Given a random variable $X$ on a probability space $(\Omega,\mathcal{A},P)$ and given $A \in \mathcal{B}$ (where $\mathcal{B}$ is the Borel $\sigma$-algebra of $\mathbb{R}$), I have been told that a truncated random variable $Y$ is defined as $Y := X|X \in A$, which I understand is the same as $Y=X |_{X^{-1}(A)}$, the restriction of $X$ to $X^{-1}(A)$.
The problems arise when I try to calculate the probability distribution of $Y$, $P_Y$. For each $B \in \mathcal{B}$, we have that
$$P_Y(B) = P(Y^{-1}(B)) = P(\{\omega \in X^{-1}(A) \colon Y(\omega) \in B\}) \overset{(*)}{=} P(\{\omega \in \Omega \colon X(\omega) \in A, Y(\omega) = X(\omega) \in B\}) = P(X^{-1}(A \cap B)) = P_X(A \cap B)$$
The equality $(*)$ comes from $X^{-1}(A) = \{\omega \in \Omega \colon X(\omega) \in A\}$. However, I have seen in class that
$$P_Y(B) = P(Y \in B) \overset{(**)}{=} P(X \in B \, | \, X \in A) = \frac{P((X \in B) \cap (X \in A))}{P(X \in A)} = \frac{P_X(B \cap A)}{P_X(A)}$$ What I'm having trouble understanding is why the equality $(**)$ is true instead of $(*)$. Aren't the sets $Y^{-1}(B)$ and $X^{-1}(A \cap B)$ equal?

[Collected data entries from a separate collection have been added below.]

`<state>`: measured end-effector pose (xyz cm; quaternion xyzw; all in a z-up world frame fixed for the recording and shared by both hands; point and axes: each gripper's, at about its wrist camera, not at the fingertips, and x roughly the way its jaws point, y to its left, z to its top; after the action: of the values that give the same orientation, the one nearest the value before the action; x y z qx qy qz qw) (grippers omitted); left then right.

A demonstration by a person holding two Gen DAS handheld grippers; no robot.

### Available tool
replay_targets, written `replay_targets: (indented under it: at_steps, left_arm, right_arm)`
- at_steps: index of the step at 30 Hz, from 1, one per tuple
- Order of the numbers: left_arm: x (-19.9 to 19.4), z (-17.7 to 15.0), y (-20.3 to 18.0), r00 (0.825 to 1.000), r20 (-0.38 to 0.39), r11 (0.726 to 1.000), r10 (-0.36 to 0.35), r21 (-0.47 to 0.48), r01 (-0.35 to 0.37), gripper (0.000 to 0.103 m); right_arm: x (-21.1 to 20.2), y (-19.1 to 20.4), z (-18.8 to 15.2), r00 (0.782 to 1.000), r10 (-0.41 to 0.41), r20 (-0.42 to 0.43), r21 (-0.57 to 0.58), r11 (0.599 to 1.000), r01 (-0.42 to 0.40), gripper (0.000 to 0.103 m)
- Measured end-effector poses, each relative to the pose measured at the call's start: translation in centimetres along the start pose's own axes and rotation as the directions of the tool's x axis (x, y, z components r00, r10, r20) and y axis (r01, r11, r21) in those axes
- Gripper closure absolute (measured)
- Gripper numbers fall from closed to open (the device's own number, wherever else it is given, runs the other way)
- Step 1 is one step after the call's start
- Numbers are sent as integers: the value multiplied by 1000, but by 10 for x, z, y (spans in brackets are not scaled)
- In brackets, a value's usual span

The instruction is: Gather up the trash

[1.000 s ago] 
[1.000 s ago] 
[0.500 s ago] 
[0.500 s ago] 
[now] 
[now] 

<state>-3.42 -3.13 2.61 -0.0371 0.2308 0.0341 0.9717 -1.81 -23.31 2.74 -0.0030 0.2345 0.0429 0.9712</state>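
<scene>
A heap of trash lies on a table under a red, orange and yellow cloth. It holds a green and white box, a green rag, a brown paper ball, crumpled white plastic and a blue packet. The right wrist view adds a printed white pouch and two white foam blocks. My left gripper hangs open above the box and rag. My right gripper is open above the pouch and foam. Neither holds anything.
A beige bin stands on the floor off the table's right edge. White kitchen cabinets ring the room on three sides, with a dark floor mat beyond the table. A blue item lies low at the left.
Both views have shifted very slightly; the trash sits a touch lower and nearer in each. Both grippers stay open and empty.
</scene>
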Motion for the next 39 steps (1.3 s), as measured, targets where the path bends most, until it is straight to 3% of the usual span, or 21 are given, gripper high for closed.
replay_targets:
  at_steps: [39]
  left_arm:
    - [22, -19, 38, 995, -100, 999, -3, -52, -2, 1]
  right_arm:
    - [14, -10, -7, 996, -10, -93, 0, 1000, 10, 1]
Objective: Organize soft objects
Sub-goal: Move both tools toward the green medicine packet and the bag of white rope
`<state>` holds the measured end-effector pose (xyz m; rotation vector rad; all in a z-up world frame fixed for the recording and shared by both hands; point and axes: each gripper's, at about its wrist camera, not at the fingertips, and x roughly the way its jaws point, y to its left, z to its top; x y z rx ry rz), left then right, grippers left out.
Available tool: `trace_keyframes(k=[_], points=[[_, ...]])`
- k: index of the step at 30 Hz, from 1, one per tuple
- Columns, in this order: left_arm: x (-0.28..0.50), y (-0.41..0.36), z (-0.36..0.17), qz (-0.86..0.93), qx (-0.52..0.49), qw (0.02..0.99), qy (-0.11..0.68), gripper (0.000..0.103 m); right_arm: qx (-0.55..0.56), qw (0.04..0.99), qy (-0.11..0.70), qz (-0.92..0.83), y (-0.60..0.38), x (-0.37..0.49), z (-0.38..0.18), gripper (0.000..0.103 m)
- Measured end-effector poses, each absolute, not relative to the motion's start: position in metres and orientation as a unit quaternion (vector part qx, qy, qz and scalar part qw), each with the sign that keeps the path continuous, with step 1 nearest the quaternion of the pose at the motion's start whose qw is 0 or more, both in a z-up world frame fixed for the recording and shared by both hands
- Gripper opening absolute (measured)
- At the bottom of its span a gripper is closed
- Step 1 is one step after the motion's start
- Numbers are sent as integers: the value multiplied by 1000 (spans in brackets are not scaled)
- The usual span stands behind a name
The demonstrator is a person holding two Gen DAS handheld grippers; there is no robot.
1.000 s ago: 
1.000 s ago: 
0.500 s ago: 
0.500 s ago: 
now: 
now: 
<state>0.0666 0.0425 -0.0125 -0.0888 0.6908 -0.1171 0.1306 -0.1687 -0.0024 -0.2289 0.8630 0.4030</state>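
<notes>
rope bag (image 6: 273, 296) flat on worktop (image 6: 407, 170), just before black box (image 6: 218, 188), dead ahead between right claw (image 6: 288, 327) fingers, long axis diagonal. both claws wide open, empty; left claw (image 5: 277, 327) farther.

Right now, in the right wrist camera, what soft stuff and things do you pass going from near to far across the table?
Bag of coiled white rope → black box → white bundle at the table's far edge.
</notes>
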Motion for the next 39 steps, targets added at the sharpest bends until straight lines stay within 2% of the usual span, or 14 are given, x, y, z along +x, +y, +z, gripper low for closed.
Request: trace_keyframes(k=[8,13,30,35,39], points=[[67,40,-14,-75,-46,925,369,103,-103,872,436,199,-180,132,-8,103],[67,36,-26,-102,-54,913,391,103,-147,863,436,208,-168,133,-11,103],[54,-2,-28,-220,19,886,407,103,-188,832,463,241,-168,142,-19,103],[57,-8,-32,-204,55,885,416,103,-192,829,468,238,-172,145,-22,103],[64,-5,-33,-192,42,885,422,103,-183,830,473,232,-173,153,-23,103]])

$Y$ is not just the restriction; it is meant to be a bona fide random variable, and so it should have $P(Y \in A)=1$, since $A$ is the entire codomain of $Y$. Assuming $P(X \in A) \in (0,1)$, this forces you to work on a different probability space, one that is renormalized by dividing through by $P(X \in A)$. The restriction is still a measurable function on $X^{-1}(A)$, but it isn't a random variable.
If you think about elementary probability, this is meant to express things like "the probability that, when rolling a d6, knowing that you got an odd number, you got a 1, is 1/3". The original $P(\{ 1 \})$ isn't 1/3, but $P(\{ 1 \} \mid \{ 1,3,5 \})$ is.